The diaries themselves aren't on view. But big color photographs of them and some passages concerning Lincoln's assassination are featured in a Lincoln exhibit that runs now through May 1 at the historical society. Whitehead is writing a book, so stay tuned for more.

Place

Christian Street YMCA

Four members of the Basketball Hall of Fame played hoops here as kids: Charles "Tarzan" Cooper, Earl "the Pearl" Monroe, John Chaney and Wilt Chamberlain (the 6-foot-10-inch 10th-grader in the back row of the photo below).

Thousands of black children learned how to swim from legendary youth directors like Frank "Tick" Coleman and Buddy Burbage.

For decades, black superstars who came through town regularly stopped in to visit, including champion boxer Joe Louis and Olympic gold-medal runner Wilma Rudolph.

And that's just the celebrity side of what makes the Christian Street YMCA noteworthy.

On the historicside, the Christian Street Y, which opened in 1914, was the second black YMCA in America and the first to have its own building. It was the only indoor pool in Philly where blacks were allowed to swim before the mid-1950s.

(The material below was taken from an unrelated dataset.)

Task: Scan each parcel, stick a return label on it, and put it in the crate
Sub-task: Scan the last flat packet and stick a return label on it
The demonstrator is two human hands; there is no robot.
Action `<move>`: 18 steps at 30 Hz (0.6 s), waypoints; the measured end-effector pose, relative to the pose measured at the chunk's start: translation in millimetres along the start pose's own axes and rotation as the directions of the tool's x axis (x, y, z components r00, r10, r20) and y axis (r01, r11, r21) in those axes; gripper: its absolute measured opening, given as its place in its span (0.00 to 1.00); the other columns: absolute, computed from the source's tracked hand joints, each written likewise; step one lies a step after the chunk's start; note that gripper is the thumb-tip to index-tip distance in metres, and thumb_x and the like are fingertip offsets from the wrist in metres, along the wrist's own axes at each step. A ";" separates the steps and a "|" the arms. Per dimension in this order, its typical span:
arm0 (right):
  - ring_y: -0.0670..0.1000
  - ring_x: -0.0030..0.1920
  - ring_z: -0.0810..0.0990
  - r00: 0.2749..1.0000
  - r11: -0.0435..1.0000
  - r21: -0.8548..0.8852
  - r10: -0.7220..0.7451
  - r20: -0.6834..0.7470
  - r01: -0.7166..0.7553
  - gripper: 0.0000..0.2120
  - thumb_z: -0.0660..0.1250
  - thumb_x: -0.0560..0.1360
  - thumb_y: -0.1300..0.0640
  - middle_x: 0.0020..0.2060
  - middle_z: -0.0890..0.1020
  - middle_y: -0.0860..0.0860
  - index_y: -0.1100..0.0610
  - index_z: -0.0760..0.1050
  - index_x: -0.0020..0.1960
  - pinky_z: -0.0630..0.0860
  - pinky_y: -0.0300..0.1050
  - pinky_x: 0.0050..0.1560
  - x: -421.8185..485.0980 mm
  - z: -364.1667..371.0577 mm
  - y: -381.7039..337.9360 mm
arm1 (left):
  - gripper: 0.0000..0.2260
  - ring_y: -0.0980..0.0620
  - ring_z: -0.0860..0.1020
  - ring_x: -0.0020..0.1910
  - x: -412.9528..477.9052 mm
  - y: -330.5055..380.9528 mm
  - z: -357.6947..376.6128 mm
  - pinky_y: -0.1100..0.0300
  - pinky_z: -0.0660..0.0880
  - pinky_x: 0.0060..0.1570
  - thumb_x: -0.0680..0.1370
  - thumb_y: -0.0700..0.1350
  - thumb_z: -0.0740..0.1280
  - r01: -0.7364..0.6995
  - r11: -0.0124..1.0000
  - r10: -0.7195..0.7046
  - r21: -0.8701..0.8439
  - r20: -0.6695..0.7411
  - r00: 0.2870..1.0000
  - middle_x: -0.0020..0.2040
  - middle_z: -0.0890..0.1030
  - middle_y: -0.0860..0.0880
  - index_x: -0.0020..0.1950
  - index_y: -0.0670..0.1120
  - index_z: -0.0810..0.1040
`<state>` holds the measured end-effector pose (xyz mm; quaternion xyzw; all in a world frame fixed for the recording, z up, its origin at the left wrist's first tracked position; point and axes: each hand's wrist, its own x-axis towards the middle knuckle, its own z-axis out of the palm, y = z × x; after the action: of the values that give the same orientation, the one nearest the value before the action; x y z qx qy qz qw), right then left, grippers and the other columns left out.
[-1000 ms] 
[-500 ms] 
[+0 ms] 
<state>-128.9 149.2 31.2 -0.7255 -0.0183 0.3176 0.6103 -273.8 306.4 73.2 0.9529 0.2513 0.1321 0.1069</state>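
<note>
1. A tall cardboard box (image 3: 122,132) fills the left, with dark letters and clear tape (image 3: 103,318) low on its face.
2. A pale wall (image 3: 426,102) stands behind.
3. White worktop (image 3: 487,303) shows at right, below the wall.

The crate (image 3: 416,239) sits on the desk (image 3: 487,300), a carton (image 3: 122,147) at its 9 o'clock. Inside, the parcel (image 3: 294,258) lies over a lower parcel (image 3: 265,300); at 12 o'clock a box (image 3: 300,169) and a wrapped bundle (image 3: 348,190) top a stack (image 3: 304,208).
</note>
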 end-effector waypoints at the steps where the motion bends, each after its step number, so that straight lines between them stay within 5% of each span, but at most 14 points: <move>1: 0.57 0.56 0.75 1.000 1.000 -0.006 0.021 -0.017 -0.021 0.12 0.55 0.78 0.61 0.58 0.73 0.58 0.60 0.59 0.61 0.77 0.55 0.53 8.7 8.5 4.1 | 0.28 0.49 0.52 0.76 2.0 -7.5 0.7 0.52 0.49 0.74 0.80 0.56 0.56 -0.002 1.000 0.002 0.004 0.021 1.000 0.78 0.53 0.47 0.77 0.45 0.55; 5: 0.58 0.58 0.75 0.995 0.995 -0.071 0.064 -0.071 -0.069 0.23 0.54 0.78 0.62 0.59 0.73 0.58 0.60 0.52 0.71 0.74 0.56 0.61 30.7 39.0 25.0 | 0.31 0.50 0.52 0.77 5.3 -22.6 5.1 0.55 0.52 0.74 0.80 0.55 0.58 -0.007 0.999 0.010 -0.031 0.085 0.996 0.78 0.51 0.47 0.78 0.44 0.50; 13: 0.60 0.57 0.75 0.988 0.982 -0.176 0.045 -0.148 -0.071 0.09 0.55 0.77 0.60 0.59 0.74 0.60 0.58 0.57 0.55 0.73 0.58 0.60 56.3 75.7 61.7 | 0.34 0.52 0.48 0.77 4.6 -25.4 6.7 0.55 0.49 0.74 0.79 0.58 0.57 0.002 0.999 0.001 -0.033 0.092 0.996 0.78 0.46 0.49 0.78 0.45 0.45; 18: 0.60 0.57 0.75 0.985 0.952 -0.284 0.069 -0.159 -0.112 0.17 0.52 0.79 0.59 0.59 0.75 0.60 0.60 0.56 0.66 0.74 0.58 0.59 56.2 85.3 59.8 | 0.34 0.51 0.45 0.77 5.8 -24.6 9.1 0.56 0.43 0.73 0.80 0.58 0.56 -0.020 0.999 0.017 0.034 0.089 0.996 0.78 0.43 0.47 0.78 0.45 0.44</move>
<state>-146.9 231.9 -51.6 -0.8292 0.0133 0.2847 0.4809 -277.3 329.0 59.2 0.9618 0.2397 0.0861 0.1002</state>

In its heyday, the Y was chiefly known as a citywide basketball mecca. "Whoever played any kind of basketball came through the doors," said executive director Michele Stevenson. Chamberlain played for the 1953 Christian Street team that won the YMCA national championship.

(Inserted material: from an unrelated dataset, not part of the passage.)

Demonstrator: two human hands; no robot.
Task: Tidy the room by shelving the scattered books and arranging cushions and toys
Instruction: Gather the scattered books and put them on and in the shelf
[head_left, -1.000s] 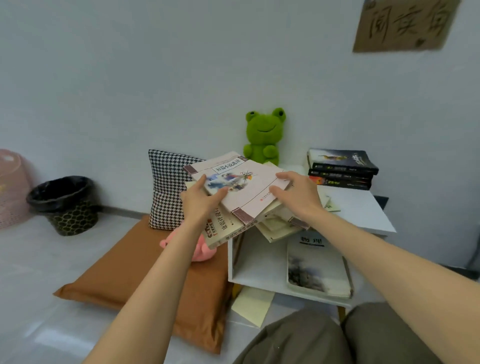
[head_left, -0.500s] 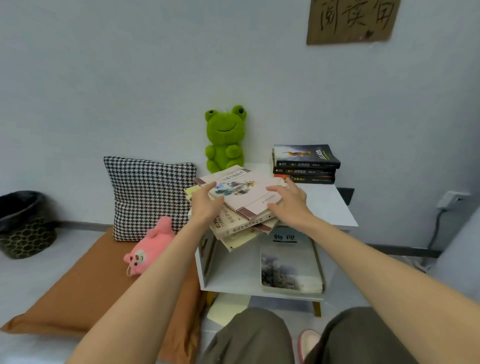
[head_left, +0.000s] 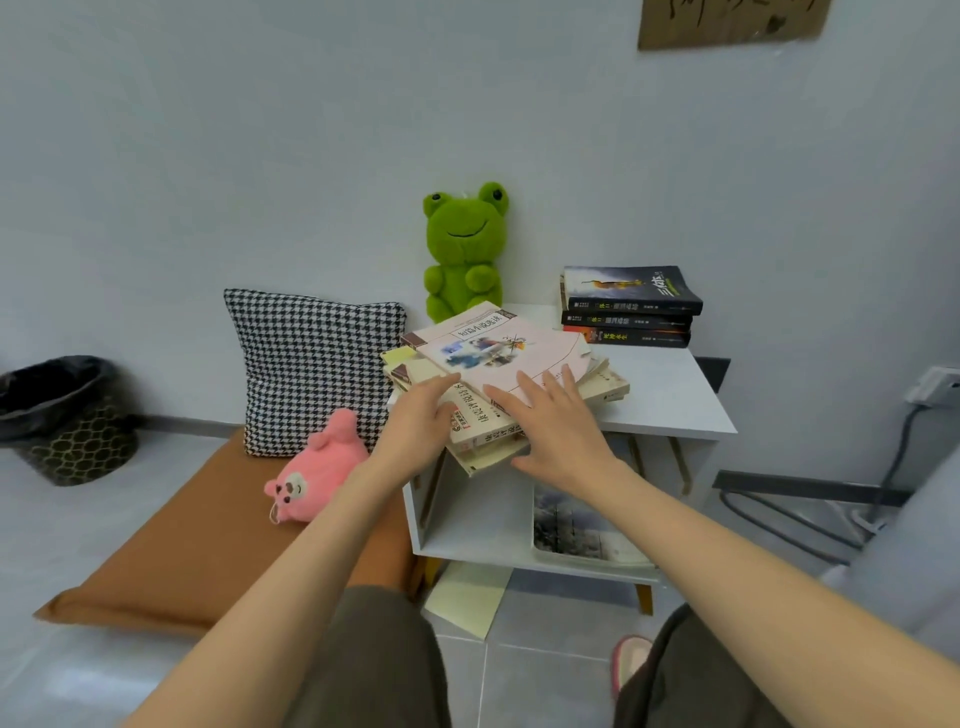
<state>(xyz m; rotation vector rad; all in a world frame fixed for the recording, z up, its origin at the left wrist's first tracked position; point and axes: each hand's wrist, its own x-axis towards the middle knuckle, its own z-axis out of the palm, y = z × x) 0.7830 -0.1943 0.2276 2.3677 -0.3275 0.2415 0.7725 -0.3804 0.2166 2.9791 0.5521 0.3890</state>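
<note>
My left hand (head_left: 415, 415) lies against the near left corner of the loose pile of books (head_left: 524, 364). Its fingers are nearly straight, with the forefinger laid on the top cover. It grips nothing that I can see. My right hand (head_left: 550, 421) lies flat on the top cover's near right part with its fingers spread, pressing down and holding nothing.

The pile sits on the near left part of the white side table (head_left: 670, 395). Its near corner juts out past the table's front edge, over the open shelf below. In that shelf a large book with a wintry cover (head_left: 571, 525) lies flat on the right, and the left half is bare. A pale yellow sheet (head_left: 467, 597) lies on the floor under the table's front edge, and a pink slipper (head_left: 628, 660) shows between my knees.

The books in the pile are skewed, with corners fanning out to left and right. The top one is pale pink with a small picture and dark red corner bands, and cream spines with black lettering show beneath it.

The tabletop is bare to the right of the pile. A pink plush toy (head_left: 317, 467) lies left of the table on a brown floor cushion (head_left: 208, 519), with a houndstooth cushion (head_left: 311, 364) upright behind it. At the table's far edge a green frog plush (head_left: 465, 249) sits against the wall, and three dark books (head_left: 628, 306) are stacked squarely in the far right corner. A black bin (head_left: 62, 415) stands far left.
</note>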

The original building was replaced in 1974. But the new facility, at 1724 Christian St., has remarkable black-and-white photographs on display that date as far back as the 1920s.

Thing

The Philly shim sham

In the 1930s and '40s, South Street was the center of the jazz tap universe, with marquee performers like the Nicholas Brothers and LaVaughn Robinson banging out rhythms on street corners for tips and props.

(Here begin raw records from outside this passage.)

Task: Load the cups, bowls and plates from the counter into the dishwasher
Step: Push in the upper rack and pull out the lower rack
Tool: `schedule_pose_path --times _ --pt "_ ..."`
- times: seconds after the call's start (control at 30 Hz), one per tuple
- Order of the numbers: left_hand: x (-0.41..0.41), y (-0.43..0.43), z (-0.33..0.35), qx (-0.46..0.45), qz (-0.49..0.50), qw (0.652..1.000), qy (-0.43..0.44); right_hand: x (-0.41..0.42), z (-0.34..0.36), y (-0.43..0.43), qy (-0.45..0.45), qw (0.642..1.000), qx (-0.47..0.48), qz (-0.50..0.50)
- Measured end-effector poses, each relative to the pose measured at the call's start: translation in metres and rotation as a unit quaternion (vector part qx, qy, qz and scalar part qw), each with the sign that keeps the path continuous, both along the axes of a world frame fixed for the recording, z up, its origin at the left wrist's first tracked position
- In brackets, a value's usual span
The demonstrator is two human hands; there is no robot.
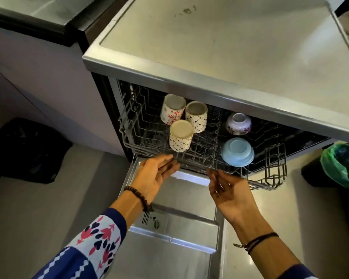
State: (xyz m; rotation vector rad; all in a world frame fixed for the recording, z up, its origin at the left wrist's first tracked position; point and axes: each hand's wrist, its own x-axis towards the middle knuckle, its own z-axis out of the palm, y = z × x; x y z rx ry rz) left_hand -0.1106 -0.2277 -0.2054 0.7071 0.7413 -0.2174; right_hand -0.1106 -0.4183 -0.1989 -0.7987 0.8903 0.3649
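Note:
The dishwasher's upper wire rack (129,135) stands partly pulled out under the steel counter (220,49). Three patterned cups sit upside down in its left half: one with red flowers (172,109), one behind it to the right (196,117), one nearest me (180,136). On the right, a floral white bowl (238,123) and a light blue bowl (237,152) lie inverted. My left hand (155,174) touches the rack's front edge with straight fingers. My right hand (228,190) reaches the front edge below the blue bowl, fingers relaxed.
The open dishwasher door (169,238) lies flat below my arms. A black bag (26,150) sits on the floor at left. A bin with a green liner (340,166) stands at right. A dark appliance top (38,15) is at the upper left.

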Motion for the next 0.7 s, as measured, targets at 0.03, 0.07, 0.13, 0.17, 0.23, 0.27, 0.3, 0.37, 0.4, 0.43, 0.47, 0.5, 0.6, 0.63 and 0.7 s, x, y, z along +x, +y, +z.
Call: schedule_pose_path --times 0.03,0.07,0.13,0.17,0.23,0.27,0.3,0.37,0.4,0.43,0.47,0.5,0.6,0.63,0.7 --pt "0.004 -0.001 0.000 0.002 0.002 1.000 -0.002 0.003 -0.001 0.000 -0.007 1.000 0.001 0.001" --pt "0.007 -0.001 0.000 0.005 0.002 1.000 -0.005 0.006 -0.003 0.000 -0.015 1.000 0.001 0.003" --pt "0.014 0.000 -0.001 0.007 0.002 1.000 -0.019 0.013 -0.005 0.000 -0.028 1.000 -0.009 0.006" --pt "0.017 0.000 -0.001 0.007 0.000 1.000 -0.027 0.017 -0.006 -0.001 -0.030 0.999 -0.019 0.007" --pt "0.024 0.002 -0.002 0.009 -0.004 0.999 -0.041 0.025 -0.007 -0.002 -0.031 0.999 -0.039 0.012" --pt "0.029 0.004 -0.004 0.010 -0.006 0.999 -0.045 0.029 -0.007 -0.002 -0.033 0.998 -0.044 0.016" --pt "0.033 0.004 -0.005 0.010 -0.006 0.999 -0.047 0.033 -0.006 -0.002 -0.034 0.998 -0.046 0.017" --pt "0.042 0.004 -0.007 0.005 0.000 0.999 -0.044 0.041 -0.007 0.000 -0.041 0.998 -0.047 0.014" --pt "0.046 0.003 -0.008 0.001 0.004 0.999 -0.047 0.046 -0.006 0.000 -0.051 0.997 -0.049 0.017" --pt "0.050 0.002 -0.008 -0.004 0.005 0.998 -0.054 0.050 -0.006 -0.001 -0.063 0.996 -0.051 0.023" --pt "0.054 0.000 -0.009 -0.007 0.005 0.998 -0.066 0.055 -0.006 -0.001 -0.077 0.995 -0.053 0.030" --pt "0.059 -0.001 -0.009 -0.008 0.006 0.997 -0.080 0.060 -0.007 -0.003 -0.093 0.994 -0.053 0.034" --pt "0.076 -0.006 -0.010 -0.009 0.010 0.994 -0.107 0.076 -0.013 -0.007 -0.148 0.985 -0.070 0.051" --pt "0.082 -0.007 -0.010 -0.009 0.010 0.994 -0.110 0.080 -0.015 -0.007 -0.162 0.982 -0.081 0.054" --pt "0.090 -0.008 -0.011 -0.005 0.006 0.994 -0.113 0.085 -0.018 -0.006 -0.171 0.978 -0.107 0.056"
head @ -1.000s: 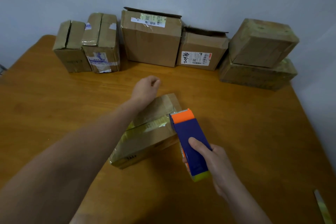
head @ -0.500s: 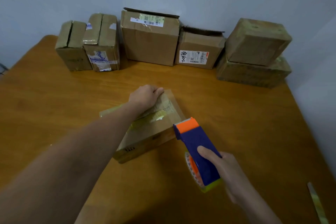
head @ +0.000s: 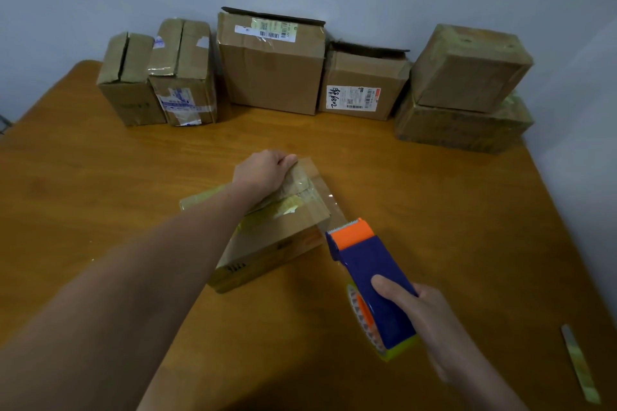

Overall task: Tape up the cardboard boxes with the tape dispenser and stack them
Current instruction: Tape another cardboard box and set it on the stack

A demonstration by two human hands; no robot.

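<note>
A flat cardboard box (head: 280, 237) lies in the middle of the wooden table (head: 434, 210). My left hand (head: 263, 170) presses down on its far top edge, fingers curled over the rim. My right hand (head: 424, 314) grips a blue and orange tape dispenser (head: 370, 277) just off the box's right end. A strip of clear tape (head: 334, 210) stretches from the dispenser's orange head to the box top.
Four cardboard boxes (head: 270, 63) stand in a row along the wall at the back. At the back right two taped boxes (head: 467, 70) are stacked. A loose strip of tape (head: 579, 367) lies near the table's right front edge.
My left hand came down onto the box's far edge. My right hand pulled the dispenser off the box top, to the right and toward me, drawing tape out.
</note>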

They were known for a distinct Philadelphia hoofing style, fast and close to the ground, and for two signature moves: the Philly shim sham and the paddle and roll.

The Philadelphia style was epitomized by Robinson, who progressed from South Street's corners to the pinnacle of the dance world, honored by the National Endowment for the Arts as a "national treasure." Robinson died last year, and adoring students who learned the steps at his feet — literally — are now passing them along to the next generation.

Robinson used to teach that the rhythm of the paddle and roll should sound like one-potato-two-potato, said protege Robert Burden, and that's how Burden teaches it today in college dance classes at the University of the Arts and grade-school assemblies throughout the region.

Then he instructs students to pass along its history when they pass along the rhythm. "You say, 'I got it from Robert Burden, who got it from LaVaughn Robinson, from Philadelphia,'" he said.

Burden's educational dance troupe, Tap Team Two, performs mainly for school groups (call 215-868-8456 for bookings), but on March 14 it is doing a public show at the Community Education Center in University City. It'll finish with the Philly shim sham.

"That's like the national anthem to tap dancers," Burden said. "The last dance that we do is always a tribute to LaVaughn."